_WHAT YOU ARE ASKED TO DO:_ In the material below, the lines to repeat exactly run from the one containing "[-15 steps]" to the very last line, both included.
Top of ENTRIES PROVIDED
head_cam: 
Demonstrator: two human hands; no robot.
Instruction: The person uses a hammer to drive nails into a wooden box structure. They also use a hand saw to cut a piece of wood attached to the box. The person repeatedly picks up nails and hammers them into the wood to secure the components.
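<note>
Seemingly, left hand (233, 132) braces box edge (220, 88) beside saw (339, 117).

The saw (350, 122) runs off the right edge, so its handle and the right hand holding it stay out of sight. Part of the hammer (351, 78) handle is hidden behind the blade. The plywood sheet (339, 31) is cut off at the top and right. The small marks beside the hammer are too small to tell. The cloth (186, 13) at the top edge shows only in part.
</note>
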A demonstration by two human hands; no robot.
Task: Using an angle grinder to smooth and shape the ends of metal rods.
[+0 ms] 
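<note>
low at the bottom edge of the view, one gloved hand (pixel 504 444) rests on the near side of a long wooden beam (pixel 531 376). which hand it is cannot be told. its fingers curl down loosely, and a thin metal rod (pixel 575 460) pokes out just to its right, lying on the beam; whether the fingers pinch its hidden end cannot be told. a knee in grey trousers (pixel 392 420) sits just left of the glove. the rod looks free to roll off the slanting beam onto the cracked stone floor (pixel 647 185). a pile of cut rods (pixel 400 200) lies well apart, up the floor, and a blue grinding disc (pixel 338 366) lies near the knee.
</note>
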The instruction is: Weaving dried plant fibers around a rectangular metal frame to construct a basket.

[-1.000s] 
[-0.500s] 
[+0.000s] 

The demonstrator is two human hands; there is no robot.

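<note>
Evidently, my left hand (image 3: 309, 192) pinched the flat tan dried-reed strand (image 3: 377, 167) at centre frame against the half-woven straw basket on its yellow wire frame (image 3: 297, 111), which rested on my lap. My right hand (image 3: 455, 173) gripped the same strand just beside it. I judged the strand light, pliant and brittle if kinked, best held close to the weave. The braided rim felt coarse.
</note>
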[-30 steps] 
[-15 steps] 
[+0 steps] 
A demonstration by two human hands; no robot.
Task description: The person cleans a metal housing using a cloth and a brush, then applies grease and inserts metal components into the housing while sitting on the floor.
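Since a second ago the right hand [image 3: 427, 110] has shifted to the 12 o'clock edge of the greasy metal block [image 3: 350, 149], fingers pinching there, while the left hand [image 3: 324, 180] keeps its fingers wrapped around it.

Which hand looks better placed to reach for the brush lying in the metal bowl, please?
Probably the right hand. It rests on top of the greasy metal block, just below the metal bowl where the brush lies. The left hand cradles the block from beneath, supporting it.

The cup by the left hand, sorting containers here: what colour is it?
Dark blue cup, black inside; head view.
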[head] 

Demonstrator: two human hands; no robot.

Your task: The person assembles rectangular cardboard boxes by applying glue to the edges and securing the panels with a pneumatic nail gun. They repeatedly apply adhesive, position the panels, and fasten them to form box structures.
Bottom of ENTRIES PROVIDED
_WRITTEN SOLUTION:_
[-15 steps] 
[+0 steps] 
A demonstration by two human hands; no robot.
Task description: The person cleans a metal housing using a cloth and a brush, then applies grease and inserts metal components into the housing while sitting on the floor.
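Since a second ago the right hand [image 3: 427, 110] has shifted to the 12 o'clock edge of the greasy metal block [image 3: 350, 149], fingers pinching there, while the left hand [image 3: 324, 180] keeps its fingers wrapped around it.

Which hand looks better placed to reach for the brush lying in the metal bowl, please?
Probably the right hand. It rests on top of the greasy metal block, just below the metal bowl where the brush lies. The left hand cradles the block from beneath, supporting it.

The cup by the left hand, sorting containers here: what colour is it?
Dark blue cup, black inside; head view.
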[head] 

Demonstrator: two human hands; no robot.

Your task: The person assembles rectangular cardboard boxes by applying glue to the edges and securing the panels with a pneumatic nail gun. They repeatedly apply adhesive, position the panels, and fasten them to form box structures.

The complete answer has been presented.